Impact

Impact
Co-creating a better future.

Designing our collective future.

Throughout the program, New Leadership Network members co-create solutions to local challenges. These solutions do not emerge without structure and support, especially given that these leaders come from different fields, faiths, political beliefs, racial and ethnic backgrounds, and cultural traditions.

NLN harnesses that diversity and leverages systems thinking, design thinking, and equity frameworks to help members co-create a more inclusive future for their region.

Our Impact

By design, NLN is focused on impacting whole systems rather than single issues. Using both survey data and network mapping, we track the impact of the program on the leadership trajectory of individuals, the health of the network, and the subsequent projects and systemic shifts that result in the community. These collaborative projects are used as a proxy to assess the growing capacity of the system to improve itself.

Case Studies.

HOW MIGHT WE…

help first-generation students and their families navigate the onboarding process to college?

HOW MIGHT WE…

increase empathy between law enforcement and the community they serve?

HOW MIGHT WE…

support locally-based entrepreneurs to drive economic development, social mobility and equity?

HOW MIGHT WE…

build civic pride, retain talent and inspire economic development in the community?

OTHER PROJECTS IN FRESNO INCLUDE:

• A partnership between five Fresno NLN leaders and their organizations spawned a kindergarten-readiness program where moms in low-income Fresno neighborhoods train other moms on preparing their children for school. In just a few months the program led 138 parent education workshops across the city.

• A partnership between NLN members representing Habitat for Humanity and Kaiser Permanente led to a $400,000 grant to build a neighborhood playground in West Fresno, a highly impoverished area with high rates of childhood obesity.

• A collaboration between the Fresno County Library and the Fresno State Humanics Program led to a summer support program that distributed 600 books and 1,700 meals to low-income children in its first summer as a prototype.
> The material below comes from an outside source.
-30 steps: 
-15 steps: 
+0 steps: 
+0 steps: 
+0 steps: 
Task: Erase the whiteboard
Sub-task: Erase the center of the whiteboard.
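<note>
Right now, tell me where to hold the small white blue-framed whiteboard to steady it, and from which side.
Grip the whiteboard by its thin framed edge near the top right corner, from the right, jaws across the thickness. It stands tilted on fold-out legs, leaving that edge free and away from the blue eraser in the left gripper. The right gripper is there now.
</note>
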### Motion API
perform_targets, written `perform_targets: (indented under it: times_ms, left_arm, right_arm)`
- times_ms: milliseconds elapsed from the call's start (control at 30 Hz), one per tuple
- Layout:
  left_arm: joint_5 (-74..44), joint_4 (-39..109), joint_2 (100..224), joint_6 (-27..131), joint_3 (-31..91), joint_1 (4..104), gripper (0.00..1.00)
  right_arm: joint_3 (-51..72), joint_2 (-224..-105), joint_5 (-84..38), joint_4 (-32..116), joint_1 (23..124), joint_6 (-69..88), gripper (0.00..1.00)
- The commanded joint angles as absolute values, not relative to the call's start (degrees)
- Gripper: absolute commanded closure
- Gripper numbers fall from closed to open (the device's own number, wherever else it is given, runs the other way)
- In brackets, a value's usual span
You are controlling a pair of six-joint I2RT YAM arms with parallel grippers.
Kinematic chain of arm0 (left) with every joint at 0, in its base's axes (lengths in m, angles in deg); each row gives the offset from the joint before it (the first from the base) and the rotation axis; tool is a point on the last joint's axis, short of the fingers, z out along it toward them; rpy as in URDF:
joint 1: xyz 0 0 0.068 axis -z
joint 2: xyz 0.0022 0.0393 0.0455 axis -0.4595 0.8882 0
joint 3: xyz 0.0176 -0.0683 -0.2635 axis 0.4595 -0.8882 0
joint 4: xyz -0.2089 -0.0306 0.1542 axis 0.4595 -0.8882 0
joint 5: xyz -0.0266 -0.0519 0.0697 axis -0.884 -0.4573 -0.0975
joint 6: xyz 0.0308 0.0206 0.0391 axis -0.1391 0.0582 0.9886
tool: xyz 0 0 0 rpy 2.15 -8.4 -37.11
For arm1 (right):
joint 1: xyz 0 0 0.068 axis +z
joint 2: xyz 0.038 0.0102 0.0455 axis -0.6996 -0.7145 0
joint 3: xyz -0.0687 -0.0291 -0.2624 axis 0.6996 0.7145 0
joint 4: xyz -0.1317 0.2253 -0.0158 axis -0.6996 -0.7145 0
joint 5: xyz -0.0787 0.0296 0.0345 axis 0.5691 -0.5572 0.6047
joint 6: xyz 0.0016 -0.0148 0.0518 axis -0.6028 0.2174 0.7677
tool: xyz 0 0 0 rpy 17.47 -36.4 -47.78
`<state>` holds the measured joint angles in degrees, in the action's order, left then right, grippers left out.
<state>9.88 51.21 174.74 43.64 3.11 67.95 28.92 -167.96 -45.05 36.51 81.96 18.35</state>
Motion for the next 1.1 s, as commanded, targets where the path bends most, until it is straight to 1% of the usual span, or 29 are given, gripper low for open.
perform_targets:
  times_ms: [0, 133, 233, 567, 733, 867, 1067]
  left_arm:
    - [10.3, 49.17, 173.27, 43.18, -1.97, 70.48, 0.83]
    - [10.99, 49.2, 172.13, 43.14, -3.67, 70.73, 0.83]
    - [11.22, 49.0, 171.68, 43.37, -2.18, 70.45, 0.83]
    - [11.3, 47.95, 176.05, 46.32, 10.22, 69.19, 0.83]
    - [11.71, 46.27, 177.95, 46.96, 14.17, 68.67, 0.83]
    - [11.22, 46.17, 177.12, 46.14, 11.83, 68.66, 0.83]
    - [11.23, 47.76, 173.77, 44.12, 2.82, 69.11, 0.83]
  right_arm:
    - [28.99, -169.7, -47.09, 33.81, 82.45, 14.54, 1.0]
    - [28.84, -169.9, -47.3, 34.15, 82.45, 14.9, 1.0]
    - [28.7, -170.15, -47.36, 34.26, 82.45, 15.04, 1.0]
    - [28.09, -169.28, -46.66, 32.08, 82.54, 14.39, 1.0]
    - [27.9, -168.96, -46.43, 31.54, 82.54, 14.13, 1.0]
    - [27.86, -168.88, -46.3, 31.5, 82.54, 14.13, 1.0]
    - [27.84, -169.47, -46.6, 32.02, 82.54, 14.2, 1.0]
• A number of NLN leaders launched systems leadership development programs of their own, leveraging much of what they learned in the NLN. One group started the Latino Leadership in the Valley group, which subsequently created a Young Professionals Latino Leadership Academy and a Latino Neighborhood Leadership Cohort. Another member went on to start a Central Valley program for charter school leaders and leaders of education reform initiatives called the 360 Accelerator.